Griechenland:Die Opfer der Krise

Armut und eine unsichere Zukunft: In Griechenland sind die Suizidzahlen seit Beginn der Finanzkrise stark gestiegen. Jede Ankündigung neuer Wirtschaftsprogramme ließ die Rate nach oben schnellen.

Von Christian Weber

Die Sparmaßnahmen sowie soziale und gesellschaftliche Folgen der Finanzkrise könnten dafür verantwortlich sein, dass sich in Griechenland die Zahl der Suizide deutlich erhöht hat. Das berichtet ein internationales Forscherteam um den Epidemiologen Charles Branas von der University of Pennsylvania School of Medicine im Fachmagazin British Medical Journal Open (online). Die Autoren beziehen sich auf Daten der nationalen Suizidstatistik, die von 1983 bis 2012 monatlich erhoben wurden.

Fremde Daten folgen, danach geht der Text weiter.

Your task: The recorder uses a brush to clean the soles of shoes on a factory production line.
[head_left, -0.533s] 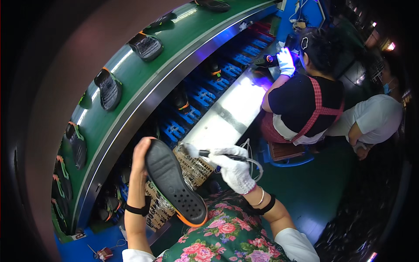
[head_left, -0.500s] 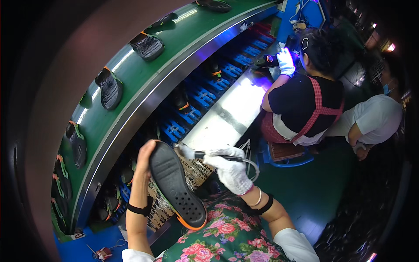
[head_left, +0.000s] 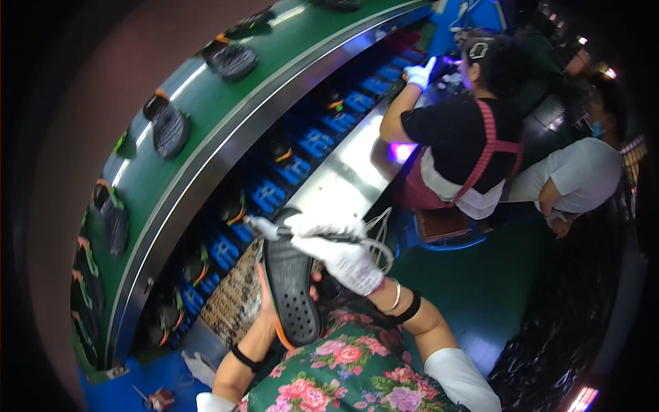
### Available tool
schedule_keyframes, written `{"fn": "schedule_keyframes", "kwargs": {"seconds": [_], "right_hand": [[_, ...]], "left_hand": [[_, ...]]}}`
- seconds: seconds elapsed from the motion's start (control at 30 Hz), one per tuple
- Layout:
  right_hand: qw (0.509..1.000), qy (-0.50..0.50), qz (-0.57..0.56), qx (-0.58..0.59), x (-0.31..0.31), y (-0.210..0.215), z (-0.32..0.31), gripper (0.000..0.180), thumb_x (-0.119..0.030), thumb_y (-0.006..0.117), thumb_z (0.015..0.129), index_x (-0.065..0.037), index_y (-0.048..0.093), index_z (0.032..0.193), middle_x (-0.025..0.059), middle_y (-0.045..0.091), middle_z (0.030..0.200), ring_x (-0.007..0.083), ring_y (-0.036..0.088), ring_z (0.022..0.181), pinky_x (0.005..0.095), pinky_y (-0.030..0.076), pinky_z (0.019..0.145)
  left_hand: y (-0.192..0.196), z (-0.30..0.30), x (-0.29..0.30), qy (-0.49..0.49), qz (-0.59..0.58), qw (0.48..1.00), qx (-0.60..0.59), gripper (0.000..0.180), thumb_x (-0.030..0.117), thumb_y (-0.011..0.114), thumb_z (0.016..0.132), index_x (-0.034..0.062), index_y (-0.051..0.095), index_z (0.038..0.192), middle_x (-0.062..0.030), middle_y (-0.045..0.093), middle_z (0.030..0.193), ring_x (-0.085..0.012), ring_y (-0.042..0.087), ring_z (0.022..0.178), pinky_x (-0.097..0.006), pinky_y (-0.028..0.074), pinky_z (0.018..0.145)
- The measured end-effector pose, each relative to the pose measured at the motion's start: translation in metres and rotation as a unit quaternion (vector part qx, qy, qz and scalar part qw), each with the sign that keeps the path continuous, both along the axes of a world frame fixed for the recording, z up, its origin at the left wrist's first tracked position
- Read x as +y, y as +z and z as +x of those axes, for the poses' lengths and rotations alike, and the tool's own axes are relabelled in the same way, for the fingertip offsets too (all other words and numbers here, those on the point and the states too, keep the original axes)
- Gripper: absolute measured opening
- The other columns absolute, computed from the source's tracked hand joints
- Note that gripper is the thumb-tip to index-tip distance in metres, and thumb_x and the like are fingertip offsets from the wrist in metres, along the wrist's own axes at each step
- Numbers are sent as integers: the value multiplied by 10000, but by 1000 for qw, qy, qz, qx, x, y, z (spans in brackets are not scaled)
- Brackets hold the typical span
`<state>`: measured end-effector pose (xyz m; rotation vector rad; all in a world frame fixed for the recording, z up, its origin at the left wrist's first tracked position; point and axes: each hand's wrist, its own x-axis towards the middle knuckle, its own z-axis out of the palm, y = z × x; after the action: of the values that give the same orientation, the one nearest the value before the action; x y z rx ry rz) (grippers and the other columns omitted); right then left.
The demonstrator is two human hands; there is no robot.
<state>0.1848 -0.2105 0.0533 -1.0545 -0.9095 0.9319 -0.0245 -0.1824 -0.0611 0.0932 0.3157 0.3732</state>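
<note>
My bare left hand point(head_left: 266, 305) is wrapped round a black shoe sole point(head_left: 298, 319) with rows of small holes in its heel end and an orange edge. Its fingertips show on the sole's right side. My right hand point(head_left: 340, 254), in a white glove, grips the dark handle of a brush point(head_left: 262, 226). The brush's pale, blurred head sticks out left, over the upper part of the sole; I cannot tell whether it touches. A pale tube point(head_left: 386, 255) loops out behind the right hand. The glove hides part of the sole's toe end.
Beyond my hands runs a metal bench point(head_left: 343, 175), with cardboard point(head_left: 230, 302) at its near end. Blue racks point(head_left: 269, 196) carry shoe parts beside it. Further left, a green conveyor point(head_left: 206, 110) bears several soles. A co-worker point(head_left: 460, 137) sits ahead right, another person point(head_left: 580, 175) beyond.
The sole has come lower and more upright, with my left hand shifting down round its middle. My right hand has moved left, bringing the brush over the sole. The co-worker's gloved hand has moved left.
</note>
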Motion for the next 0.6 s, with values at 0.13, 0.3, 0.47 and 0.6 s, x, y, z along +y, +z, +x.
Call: {"fn": "schedule_keyframes", "kwargs": {"seconds": [0.13,0.3,0.47,0.6], "right_hand": [[998,-11,61,-8,4,-2,10,193,76,719,844,42,756,1031,115,754,917,156,706,749,292,585,652],[996,-6,0,-91,6,15,11,218,57,723,849,26,759,1062,87,731,838,96,663,595,213,499,481],[971,-28,70,-227,33,28,12,178,53,748,810,1,774,977,77,753,895,110,676,622,241,523,541],[871,-82,230,-427,48,39,11,276,26,751,777,-34,760,1046,111,752,1058,229,716,917,334,566,795]], "left_hand": [[33,28,20,64,-6,998,28,1207,997,226,739,61,432,1472,-218,641,1189,-377,689,948,-541,558,895],[60,58,25,141,111,972,-155,969,869,269,886,157,383,1533,-96,562,1410,-329,649,1127,-517,553,935],[78,63,22,187,-12,978,-90,1105,973,212,778,84,532,1352,-159,673,1107,-346,682,953,-537,541,905],[58,57,16,215,71,974,-13,1048,916,241,846,114,438,1491,-95,579,1377,-274,576,1232,-452,464,1061]]}}
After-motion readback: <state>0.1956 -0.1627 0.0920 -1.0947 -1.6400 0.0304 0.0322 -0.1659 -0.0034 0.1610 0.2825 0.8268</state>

Einen ersten abrupten und anhaltenden Anstieg der Suizide von Männern um 13 Prozent gegenüber dem langjährigen Durchschnitt gab es der Analyse zufolge im Oktober 2008, als die Rezession begann und es zu zahlreichen gewalttätigen Protesten kam. Einen noch stärkeren Ausschlag von 36 Prozent gab es im Juni 2011, als die Regierung weitere harte Sparmaßnahmen verkündete, worauf landesweite Streiks folgten. Diesmal betraf der Anstieg Männer und Frauen. "Die Suizide erfolgten immer unmittelbar auf die Ankündigung staatlicher Wirtschaftsprogramme", sagt Studienautor Branas. "Die höchsten Zahlen wurden 2012 erreicht, als die Sparmaßnahmen und die öffentliche Empörung ihren Höhepunkt erreichten."

Bei der Bewertung der Statistik ist zu beachten, dass im langjährigen Durchschnitt in Griechenland 25,2 Männer und 6,7 Frauen im Monat Suizid begehen, ein im europäischen Vergleich niedriger Wert. Wenige zusätzliche Fälle können also starke prozentuale Schwankungen verursachen. Andererseits: Die Forscher konnten bei insgesamt zwölf Krisen-Ereignissen im Land eine Korrelation mit den Suizidzahlen nachweisen. Für die These der Autoren sprechen außerdem andere Erhebungen, etwa eine Analyse britischer Autoren, die im Sommer 2014 veröffentlicht wurde. Demnach zeigen WHO-Daten aus 24 EU-Ländern und Nordamerika, dass es seit Ausbruch der Finanzkrise 10 000 zusätzliche Suizidopfer gegeben habe.